А падера секла и морозила людей. Секла и морозила, словно имела на них на всех свою кровную обиду.
Две черные людские ленты сближались. Теперь только белые, дымящиеся огороды с темными изгородями разделяли два переулка, которые выходили к высоким и широким воротам кладбища. Степан уже слышал крик Юркиной матери. И тот и другой гроб вынесли к воротам одновременно и замешкались, застопорились, не зная, кого пропустить вперед. Люди тыкались друг другу в спины и растерянно останавливались.
Степан замер. Все, что он увидел позавчера днем своими глазами, заново свалилось на него и придавило.
…Куражился возле магазина на подтаявшем снегу пьяный Юрка Чащин. Мать, зареванная, со сбившимся на затылок платком и раскосматившимися волосами, хватала его за рукав куртки, пыталась утянуть в сторону и быстрой, срывающейся скороговоркой упрашивала:
– Юронька, Юронька, пойдем, сынок, пойдем…
Юрка, не оглядываясь, отдергивал руку, а мать снова и снова цеплялась за скользкую болоньевую куртку и уже ничего не могла выговорить, кроме одного слова, которое она и повторяла, как заклинание:
– Пойдем, пойдем, пойдем…
Визгливо орал магнитофон, насунутый ручкой на острую штакетину. Юрка пытался подстроиться под раздерганные звуки, выкидывал в разные стороны негнущиеся ноги в грязных джинсах и в туфлях с высокими, наполовину стоптанными каблуками. Мотались сосульки грязных волос, помятое, отечное лицо с мутными глазами будто застыло. Даже обычной ухмылки на нем не было. Магнитофон смолк, пошуршал, и внезапно ударила из него громким выстрелом музыка, железная, с перебивами и стуками. Взвизгивала гитарная струна – пи-и-и-у! – и улетал в пространство невидимый, как пуля, металлический звук.
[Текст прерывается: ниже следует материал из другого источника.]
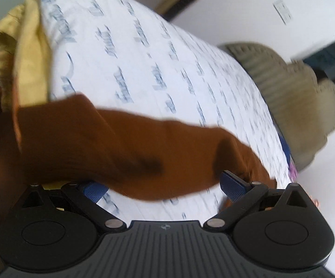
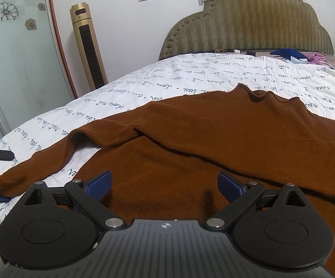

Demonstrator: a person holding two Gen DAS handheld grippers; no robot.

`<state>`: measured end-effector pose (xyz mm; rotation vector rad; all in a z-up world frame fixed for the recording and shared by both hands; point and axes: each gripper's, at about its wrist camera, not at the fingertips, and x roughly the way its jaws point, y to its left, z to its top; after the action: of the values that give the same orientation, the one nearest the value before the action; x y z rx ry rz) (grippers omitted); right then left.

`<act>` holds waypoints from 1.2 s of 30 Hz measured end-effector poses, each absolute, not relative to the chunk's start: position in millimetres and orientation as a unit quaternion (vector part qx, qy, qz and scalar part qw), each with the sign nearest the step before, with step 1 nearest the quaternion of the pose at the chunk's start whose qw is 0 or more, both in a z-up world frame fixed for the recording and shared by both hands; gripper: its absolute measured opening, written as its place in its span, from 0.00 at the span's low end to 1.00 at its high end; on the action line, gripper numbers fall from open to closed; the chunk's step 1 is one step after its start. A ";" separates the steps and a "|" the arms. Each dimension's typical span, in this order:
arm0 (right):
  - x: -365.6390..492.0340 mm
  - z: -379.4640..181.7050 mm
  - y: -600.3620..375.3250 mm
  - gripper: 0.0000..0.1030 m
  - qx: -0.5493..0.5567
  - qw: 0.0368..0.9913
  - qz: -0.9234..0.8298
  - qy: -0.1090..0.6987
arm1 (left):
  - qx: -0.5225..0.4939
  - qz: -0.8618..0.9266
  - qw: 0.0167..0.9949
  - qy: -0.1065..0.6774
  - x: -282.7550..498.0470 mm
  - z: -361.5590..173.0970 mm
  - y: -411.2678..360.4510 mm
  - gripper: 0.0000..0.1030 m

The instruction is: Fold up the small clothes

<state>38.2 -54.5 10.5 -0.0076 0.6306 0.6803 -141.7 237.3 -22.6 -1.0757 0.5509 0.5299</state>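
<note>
**Brown sweater spread on the bed, both grippers wide**

We see the rust-brown knit sweater [image 2: 214, 143] lying flat on the white quilt printed with dark handwriting [image 2: 167, 81]. Our right gripper [image 2: 164, 186] hovers just over the garment's body, its blue-padded fingers [image 2: 100, 183] spread well apart with brown cloth between and ahead of them but nothing pinched. One long brown sleeve [image 2: 40, 162] runs out to the left of the fingers, reaching the bed's edge.

Our left gripper [image 1: 164, 186] is also spread wide. Its view is tilted and blurred; a brown sleeve end [image 1: 121, 143] crosses between and just ahead of the blue pads [image 1: 233, 186], partly covering the left one, and we cannot tell whether it touches them. Beyond the left finger we see a mustard-yellow cloth [image 1: 28, 64] at the quilt's edge.

Far ahead of the right fingers stands the olive scalloped upholstered headboard [image 2: 255, 23], and off to their left a gold tower fan [image 2: 88, 44].
</note>
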 end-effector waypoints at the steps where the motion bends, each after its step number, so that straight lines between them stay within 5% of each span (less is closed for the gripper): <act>1: 38.4 10.1 -55.0 0.93 -0.002 0.895 0.327 0.304 | -0.497 0.256 0.790 0.253 -142.0 -21.2 239.0 0.88; 2: 38.7 9.6 -55.2 0.94 -0.001 0.895 0.327 0.304 | -0.494 0.265 0.789 0.252 -142.0 -20.4 241.7 0.83; 4: 38.5 8.7 -56.0 0.95 0.000 0.895 0.327 0.304 | -0.488 0.278 0.786 0.256 -141.2 -22.0 248.1 0.41; 7: 38.2 8.1 -56.3 0.95 0.001 0.895 0.327 0.303 | -0.492 0.292 0.773 0.274 -138.4 -27.9 256.6 0.12; 8: 38.1 7.9 -56.6 0.95 0.000 0.895 0.327 0.303 | -0.493 0.294 0.772 0.274 -138.0 -29.3 258.4 0.10; 23: 40.8 10.8 -80.1 0.96 0.013 0.907 0.301 0.294 | -0.247 0.326 0.883 0.232 -7.0 51.8 240.6 0.08; 29: 49.1 8.0 -102.2 0.96 0.039 0.915 0.271 0.295 | -0.113 0.227 0.937 0.240 56.7 71.6 161.4 0.08; 36: 56.8 6.1 -139.2 0.96 0.077 0.929 0.219 0.289 | -0.031 0.024 0.940 0.339 117.6 29.7 52.1 0.08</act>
<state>56.8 -139.2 6.1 0.1583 0.5921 0.4483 117.6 52.1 29.7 -0.0624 0.6925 0.0493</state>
Услышав музыку, Юрка встрепенулся, выпрямился и, глядя мутными глазами себе под ноги, с силой оттолкнул мать. Она оскользнулась, слабо взмахнула руками и неловко завалилась на бок. Юрка не оглянулся и не увидел этого. Он тяжело бежал к магазину. Орал, не умолкая, магнитофон, включенный на полную катушку, и воющая пуля все никак не могла долететь до цели.
– Да будь ты проклят! Чтоб ты сдох, ирод!